In addition to the two streams from the decoder board 343, the video selector/converter 313 also accepts an input stream from the local main camera via the first HDMI receiver 301 for output to local displays. The video selector/converter 313 selects two of the three inputs, e.g., the decoded main camera output from the first HDMI receiver 301 and the computer output from the video receiver 305, and transfers them to an image processing unit 345 that is configured in conjunction with the selector 313 to process the two input streams and combine them with an on-screen display and perform functions such as one or more of rate conversions, picture-in-picture (PIP), picture-on-picture (POP), picture-by-picture (PBP) and on-screen-display (OSD) for a local display. The output of the image processing unit 345 is forwarded to a local display, via an HDMI transmitter in one embodiment. The decoder 343 in one version also supplies a second video output which is that of either a decoded document camera or a computer source video.
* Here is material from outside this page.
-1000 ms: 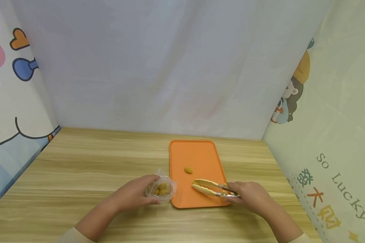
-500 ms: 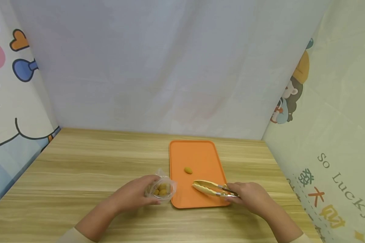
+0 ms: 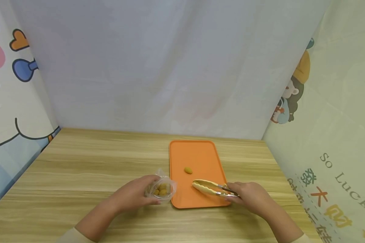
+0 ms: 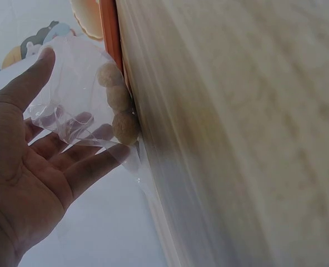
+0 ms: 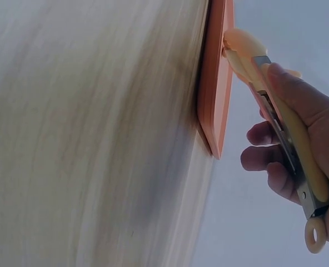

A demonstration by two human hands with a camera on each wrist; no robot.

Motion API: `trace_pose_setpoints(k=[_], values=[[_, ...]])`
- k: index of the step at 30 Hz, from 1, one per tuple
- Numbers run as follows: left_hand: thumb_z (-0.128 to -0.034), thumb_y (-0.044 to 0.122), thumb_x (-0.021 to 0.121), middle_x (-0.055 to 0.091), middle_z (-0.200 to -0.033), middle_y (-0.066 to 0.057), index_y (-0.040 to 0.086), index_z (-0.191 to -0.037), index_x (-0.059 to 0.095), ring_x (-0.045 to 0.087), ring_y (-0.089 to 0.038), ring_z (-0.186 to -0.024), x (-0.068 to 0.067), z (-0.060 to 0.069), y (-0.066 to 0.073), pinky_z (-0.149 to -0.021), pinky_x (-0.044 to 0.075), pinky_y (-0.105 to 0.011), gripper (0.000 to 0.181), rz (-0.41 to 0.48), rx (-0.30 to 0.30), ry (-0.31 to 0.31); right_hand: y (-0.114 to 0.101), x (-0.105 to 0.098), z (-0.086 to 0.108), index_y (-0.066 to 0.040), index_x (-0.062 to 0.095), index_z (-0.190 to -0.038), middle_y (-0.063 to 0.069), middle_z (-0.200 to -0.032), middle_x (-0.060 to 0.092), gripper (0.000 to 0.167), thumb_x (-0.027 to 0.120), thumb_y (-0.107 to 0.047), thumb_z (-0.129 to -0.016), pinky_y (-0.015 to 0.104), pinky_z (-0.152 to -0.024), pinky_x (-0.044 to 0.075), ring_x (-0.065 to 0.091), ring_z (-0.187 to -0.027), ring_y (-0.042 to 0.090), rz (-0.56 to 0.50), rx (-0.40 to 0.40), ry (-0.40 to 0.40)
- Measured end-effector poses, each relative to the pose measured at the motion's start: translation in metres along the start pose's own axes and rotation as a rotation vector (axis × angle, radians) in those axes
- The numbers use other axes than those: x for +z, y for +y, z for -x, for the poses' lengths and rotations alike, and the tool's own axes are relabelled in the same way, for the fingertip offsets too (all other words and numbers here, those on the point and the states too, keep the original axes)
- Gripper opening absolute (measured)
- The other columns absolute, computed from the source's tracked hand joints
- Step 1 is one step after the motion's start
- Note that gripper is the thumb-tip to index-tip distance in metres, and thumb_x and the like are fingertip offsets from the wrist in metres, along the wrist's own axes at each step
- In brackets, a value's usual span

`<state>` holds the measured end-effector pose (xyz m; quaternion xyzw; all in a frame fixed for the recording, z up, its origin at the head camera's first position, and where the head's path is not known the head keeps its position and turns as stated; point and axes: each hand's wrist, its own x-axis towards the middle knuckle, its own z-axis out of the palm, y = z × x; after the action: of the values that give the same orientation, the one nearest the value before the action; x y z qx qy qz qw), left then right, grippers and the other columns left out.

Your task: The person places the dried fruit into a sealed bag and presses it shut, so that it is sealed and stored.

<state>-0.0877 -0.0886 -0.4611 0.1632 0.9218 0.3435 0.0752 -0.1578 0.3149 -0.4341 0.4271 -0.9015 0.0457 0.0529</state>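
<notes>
One oval brown piece point(image 3: 188, 170) lies on the orange tray point(image 3: 197, 153), between the left grip point(image 3: 137, 191) and the right grip point(image 3: 250, 197), apart from both. One clear bag point(image 3: 173, 189) contains at least three rounded brown pieces point(image 3: 162, 192). The left grip holds the bag between widely parted thumb and fingers; the right grip curls round one pair of tongs point(image 3: 207, 187), tips slightly parted.

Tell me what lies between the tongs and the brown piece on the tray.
In the head view, only bare orange tray lies between the tongs and the brown piece.
</notes>
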Motion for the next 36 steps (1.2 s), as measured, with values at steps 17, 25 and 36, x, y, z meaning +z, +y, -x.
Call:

Thus, in one embodiment, the computer display output accepted by the analog receiver 307 of the video receiver 305 is in RGB. The apparatus includes (as part of the video selector/converter 313) a video space converter to convert from RGB coordinates to a coordinate system that uses an intensity coordinate, e.g., a luminance or luma signal. In one embodiment, the RGB is converted to YUV.

To not distract from the main inventive aspects, not shown are various elements such as a memory for the image processor 345, a video input clock, and so forth.

In one embodiment, the video receiver 305 uses an Analog Devices AD9887A receiver made by Analog Devices, Inc., Norwood, Mass., in the video receiver 305. FIG. 4 shows a simplified block diagram of the Analog Devices AD9887A.

The analog receiver portion 307 of the video receiver 305 accepts one of 32 possible phase settings. In one embodiment, referring again to the flow chart of FIG. 6 and the above description thereof, the set of possible phase settings includes all 32 settings. If the pre-selected waiting time of 10 frames is used, then this means it would take 320 frames—over 5 seconds—to determine the phase. In one embodiment, the inventors chose to skip every second possible phase setting for the Analog Devices AD9887A, such that only 16 settings are used. Note that in FIG. 4, the analog receiver 305 includes a portion of the serial registers section 309 because the phase and number of samples between HSYNC pulses is entered in the component by setting register values.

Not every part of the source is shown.